***** SUPPLIED INFORMATION *****
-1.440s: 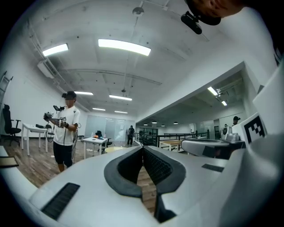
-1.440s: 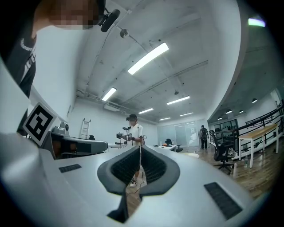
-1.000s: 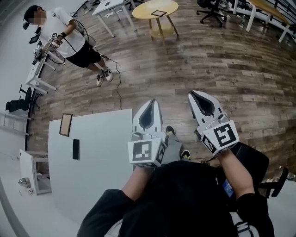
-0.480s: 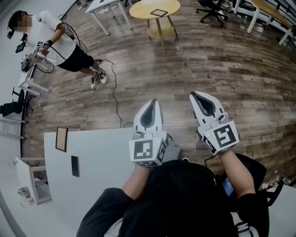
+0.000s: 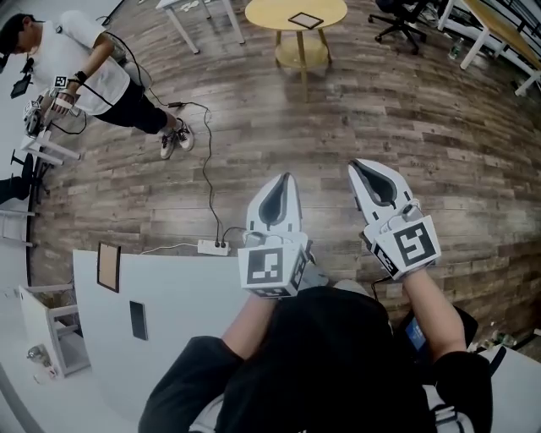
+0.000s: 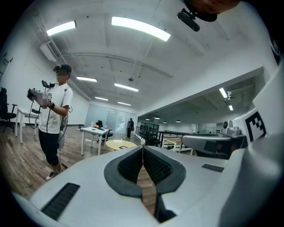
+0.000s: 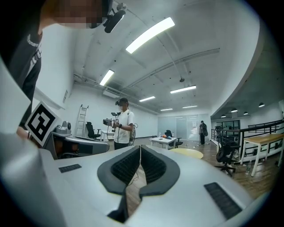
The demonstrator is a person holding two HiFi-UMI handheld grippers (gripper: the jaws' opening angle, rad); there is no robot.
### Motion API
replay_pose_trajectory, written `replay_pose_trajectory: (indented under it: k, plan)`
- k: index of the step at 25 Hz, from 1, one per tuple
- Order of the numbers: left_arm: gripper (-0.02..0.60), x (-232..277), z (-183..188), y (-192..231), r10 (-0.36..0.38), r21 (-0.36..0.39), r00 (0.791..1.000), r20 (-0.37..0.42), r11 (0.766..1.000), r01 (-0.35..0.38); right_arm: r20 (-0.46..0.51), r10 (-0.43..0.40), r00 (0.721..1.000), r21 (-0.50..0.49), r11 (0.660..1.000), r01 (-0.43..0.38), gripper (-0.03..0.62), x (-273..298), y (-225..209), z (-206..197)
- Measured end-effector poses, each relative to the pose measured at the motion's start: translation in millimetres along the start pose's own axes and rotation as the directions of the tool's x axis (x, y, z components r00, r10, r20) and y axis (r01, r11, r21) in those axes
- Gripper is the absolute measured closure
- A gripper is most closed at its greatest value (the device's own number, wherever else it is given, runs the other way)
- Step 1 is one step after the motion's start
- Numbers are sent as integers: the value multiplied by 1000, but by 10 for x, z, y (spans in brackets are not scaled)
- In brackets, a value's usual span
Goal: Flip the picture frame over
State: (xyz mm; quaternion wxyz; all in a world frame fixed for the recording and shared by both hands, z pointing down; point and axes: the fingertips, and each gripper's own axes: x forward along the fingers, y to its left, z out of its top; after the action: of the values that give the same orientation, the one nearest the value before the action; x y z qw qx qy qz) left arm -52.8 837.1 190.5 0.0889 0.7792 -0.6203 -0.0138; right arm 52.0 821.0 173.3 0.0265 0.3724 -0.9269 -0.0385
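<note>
The left gripper [image 5: 284,178] and right gripper [image 5: 356,166] were carried onward over the floor [image 5: 380,101], jaws clenched on nothing; the frame [image 5: 108,266] at the worktop's [image 5: 194,304] far left corner was left untouched.

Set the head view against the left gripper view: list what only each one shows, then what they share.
Head view only: the picture frame lying on the white table with a dark flat slab near it, and a power strip on the floor. Left gripper view only: ceiling lights and a distant standing person. Both: the left gripper, its fingers shut on nothing, the right gripper, the round yellow table and a nearby person in a white shirt.
</note>
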Motion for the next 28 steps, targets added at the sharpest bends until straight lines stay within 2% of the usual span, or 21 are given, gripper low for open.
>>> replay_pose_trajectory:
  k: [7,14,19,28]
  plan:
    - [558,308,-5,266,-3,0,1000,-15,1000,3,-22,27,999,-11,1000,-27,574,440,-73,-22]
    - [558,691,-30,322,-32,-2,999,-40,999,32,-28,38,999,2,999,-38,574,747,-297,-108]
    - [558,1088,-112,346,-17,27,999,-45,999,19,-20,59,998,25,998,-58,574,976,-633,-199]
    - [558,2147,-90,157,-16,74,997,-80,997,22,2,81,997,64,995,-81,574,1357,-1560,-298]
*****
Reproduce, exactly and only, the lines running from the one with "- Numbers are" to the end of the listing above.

- Numbers are sent as integers: the value multiplied by 1000, but by 10 for x, z, y (spans in brackets are not scaled)
- In brackets, a value's usual span
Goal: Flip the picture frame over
State: (xyz mm; quaternion wxyz; all in a world frame fixed for the recording and shared by both hands, z pointing down; point and axes: the fingertips, and each gripper's own axes: x forward along the fingers, y to its left, z out of its top; after the action: of the values that give the same orientation, the one nearest the value before the action; x y z qw qx qy qz) left arm -52.8 837.1 190.5 0.0889 0.7792 -0.6203 -0.0138; right arm 52.0 821.0 173.3 0.0265 0.3724 -0.9269 -0.0385
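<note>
The left gripper [image 5: 284,178] and right gripper [image 5: 356,166] were carried onward over the floor [image 5: 380,101], jaws clenched on nothing; the frame [image 5: 108,266] at the worktop's [image 5: 194,304] far left corner was left untouched.

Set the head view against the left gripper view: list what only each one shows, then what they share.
Head view only: the picture frame lying on the white table with a dark flat slab near it, and a power strip on the floor. Left gripper view only: ceiling lights and a distant standing person. Both: the left gripper, its fingers shut on nothing, the right gripper, the round yellow table and a nearby person in a white shirt.
</note>
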Motion for the next 28 steps, targets added at the sharpest bends until straight lines stay within 2% of the usual span, or 21 are given, gripper low for open.
>>> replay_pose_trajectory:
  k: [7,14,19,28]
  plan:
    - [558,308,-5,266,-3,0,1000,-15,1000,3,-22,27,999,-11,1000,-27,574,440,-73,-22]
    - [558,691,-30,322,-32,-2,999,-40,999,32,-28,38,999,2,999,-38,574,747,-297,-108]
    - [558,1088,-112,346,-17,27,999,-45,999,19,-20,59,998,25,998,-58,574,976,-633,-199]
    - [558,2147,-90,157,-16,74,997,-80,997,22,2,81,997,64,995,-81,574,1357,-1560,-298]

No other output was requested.